_Task objective:_ Extract, unchanged, every line from the top of the material below through the line with "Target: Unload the", and no more.

---- Provided records

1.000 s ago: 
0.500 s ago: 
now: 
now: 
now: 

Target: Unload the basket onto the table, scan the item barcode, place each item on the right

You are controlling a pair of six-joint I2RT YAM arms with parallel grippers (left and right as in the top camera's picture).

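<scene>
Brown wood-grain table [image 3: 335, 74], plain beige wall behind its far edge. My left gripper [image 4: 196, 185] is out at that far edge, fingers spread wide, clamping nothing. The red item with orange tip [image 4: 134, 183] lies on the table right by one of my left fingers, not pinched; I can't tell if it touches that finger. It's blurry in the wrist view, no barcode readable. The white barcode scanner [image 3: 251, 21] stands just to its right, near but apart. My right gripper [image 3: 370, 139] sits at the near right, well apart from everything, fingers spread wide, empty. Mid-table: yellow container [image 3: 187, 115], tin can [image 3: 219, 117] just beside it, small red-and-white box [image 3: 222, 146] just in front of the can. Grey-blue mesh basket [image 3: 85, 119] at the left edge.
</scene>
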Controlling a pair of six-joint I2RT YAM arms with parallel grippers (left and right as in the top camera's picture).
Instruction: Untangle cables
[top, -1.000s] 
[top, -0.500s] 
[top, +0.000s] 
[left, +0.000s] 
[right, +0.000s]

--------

_Exercise output:_
1.000 s ago: 
0.500 s ago: 
now: 
now: 
now: 

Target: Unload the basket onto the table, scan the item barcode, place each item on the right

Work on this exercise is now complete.